### Work order:
Please repeat exactly the lines below from the one containing "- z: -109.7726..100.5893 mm" down to the one containing "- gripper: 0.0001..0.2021", both included, and nothing else.

[Data to use Boundary: Start]

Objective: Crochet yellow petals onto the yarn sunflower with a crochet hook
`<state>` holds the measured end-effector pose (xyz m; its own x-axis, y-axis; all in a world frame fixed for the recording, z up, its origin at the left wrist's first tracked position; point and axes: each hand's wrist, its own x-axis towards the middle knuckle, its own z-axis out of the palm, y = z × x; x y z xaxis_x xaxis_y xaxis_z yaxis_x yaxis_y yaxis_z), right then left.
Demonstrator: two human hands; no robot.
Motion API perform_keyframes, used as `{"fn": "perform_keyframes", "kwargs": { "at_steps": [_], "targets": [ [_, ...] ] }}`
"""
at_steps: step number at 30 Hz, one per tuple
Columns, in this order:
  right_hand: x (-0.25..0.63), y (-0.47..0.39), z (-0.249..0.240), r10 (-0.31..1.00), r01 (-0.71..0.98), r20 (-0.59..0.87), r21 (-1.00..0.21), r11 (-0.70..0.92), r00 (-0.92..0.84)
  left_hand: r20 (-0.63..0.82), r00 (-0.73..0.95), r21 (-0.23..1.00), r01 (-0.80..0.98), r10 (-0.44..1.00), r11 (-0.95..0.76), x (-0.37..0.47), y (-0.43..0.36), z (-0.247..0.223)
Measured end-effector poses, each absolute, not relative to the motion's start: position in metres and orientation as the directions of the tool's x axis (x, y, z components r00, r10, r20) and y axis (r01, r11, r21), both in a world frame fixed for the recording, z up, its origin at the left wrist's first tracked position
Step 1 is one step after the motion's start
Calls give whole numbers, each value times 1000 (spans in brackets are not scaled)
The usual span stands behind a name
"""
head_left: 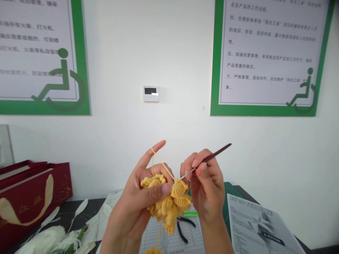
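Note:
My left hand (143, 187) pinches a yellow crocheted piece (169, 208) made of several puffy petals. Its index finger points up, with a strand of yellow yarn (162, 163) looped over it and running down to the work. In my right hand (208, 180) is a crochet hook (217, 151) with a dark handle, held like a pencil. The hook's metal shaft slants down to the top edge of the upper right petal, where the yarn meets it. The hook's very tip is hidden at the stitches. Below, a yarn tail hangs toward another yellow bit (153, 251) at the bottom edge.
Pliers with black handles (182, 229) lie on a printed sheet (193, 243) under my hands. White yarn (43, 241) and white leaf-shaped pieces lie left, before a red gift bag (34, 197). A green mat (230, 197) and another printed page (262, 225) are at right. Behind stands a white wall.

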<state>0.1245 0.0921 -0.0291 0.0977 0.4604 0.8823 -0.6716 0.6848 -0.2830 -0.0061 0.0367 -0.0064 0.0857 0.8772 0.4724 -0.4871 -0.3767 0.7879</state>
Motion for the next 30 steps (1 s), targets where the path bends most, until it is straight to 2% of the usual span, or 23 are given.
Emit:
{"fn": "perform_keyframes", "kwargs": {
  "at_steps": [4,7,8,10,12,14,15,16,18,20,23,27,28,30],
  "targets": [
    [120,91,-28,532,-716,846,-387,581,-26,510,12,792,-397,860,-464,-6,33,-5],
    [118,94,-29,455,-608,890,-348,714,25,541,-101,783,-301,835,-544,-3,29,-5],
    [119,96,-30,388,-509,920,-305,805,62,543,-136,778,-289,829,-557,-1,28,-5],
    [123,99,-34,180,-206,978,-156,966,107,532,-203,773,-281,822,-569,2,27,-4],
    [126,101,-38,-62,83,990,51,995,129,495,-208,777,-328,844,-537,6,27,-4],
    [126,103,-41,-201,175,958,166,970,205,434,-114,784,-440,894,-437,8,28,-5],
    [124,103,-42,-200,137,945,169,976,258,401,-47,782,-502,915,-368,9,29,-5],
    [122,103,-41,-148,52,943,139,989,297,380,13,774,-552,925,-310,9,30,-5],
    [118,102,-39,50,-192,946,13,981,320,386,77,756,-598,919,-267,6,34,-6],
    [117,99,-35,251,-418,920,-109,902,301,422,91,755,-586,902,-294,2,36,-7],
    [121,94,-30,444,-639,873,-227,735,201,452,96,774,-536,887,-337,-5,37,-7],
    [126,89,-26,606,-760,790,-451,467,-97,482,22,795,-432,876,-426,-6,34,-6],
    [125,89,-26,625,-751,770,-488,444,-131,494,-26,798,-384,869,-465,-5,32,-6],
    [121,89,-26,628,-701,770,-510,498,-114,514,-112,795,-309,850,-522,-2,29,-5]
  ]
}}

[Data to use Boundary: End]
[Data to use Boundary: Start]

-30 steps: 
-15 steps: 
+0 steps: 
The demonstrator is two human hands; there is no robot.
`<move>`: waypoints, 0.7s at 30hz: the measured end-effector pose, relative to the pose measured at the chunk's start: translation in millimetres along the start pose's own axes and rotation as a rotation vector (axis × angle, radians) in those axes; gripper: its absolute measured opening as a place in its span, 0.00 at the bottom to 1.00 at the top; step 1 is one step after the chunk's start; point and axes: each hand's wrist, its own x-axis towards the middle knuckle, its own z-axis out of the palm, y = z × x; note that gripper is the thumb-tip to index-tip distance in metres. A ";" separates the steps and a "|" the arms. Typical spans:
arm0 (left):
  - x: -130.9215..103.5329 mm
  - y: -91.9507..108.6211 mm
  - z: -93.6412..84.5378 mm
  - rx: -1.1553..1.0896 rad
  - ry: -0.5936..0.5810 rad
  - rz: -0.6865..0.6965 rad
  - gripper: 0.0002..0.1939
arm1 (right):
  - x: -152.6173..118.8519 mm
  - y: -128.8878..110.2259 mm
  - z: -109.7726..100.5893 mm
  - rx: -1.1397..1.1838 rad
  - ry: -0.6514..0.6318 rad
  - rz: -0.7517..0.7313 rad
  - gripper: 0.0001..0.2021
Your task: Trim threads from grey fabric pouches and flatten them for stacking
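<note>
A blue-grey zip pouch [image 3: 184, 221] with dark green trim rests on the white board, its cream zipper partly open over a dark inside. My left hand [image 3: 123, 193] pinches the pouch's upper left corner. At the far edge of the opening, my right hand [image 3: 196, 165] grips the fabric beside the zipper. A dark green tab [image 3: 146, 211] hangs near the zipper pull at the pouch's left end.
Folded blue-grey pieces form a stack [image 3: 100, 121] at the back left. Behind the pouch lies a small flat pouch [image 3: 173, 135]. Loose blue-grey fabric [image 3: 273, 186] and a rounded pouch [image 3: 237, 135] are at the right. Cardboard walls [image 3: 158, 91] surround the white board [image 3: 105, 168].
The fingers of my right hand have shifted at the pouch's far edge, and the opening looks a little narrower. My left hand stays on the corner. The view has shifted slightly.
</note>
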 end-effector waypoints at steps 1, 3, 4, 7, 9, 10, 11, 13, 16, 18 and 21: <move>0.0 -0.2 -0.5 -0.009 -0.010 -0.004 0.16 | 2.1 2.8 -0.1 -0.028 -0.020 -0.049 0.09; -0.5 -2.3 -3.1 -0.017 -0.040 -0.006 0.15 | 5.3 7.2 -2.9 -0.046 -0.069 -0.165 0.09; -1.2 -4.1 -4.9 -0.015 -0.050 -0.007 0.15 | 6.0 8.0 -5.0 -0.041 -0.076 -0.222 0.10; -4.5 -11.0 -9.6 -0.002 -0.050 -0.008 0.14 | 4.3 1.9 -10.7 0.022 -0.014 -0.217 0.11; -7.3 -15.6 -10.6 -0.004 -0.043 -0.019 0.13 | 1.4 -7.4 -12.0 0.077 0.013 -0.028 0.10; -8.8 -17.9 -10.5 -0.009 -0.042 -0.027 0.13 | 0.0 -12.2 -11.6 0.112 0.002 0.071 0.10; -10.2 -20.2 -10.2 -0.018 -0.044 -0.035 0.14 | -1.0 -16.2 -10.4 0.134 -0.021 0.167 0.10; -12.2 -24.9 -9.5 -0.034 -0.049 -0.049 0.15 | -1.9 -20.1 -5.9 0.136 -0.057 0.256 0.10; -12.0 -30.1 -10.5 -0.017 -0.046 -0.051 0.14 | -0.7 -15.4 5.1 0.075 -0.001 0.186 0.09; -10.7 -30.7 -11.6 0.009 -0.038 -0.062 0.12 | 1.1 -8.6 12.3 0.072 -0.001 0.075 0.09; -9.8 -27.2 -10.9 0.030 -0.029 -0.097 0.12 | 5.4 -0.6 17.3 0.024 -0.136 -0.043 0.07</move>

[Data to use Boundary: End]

### Reply:
  - z: -109.7726..100.5893 mm
  - rx: -1.1397..1.1838 rad
  - ry: -0.6514..0.6318 rad
  - rz: -0.7517..0.7313 rad
  - gripper: 0.0001..0.2021

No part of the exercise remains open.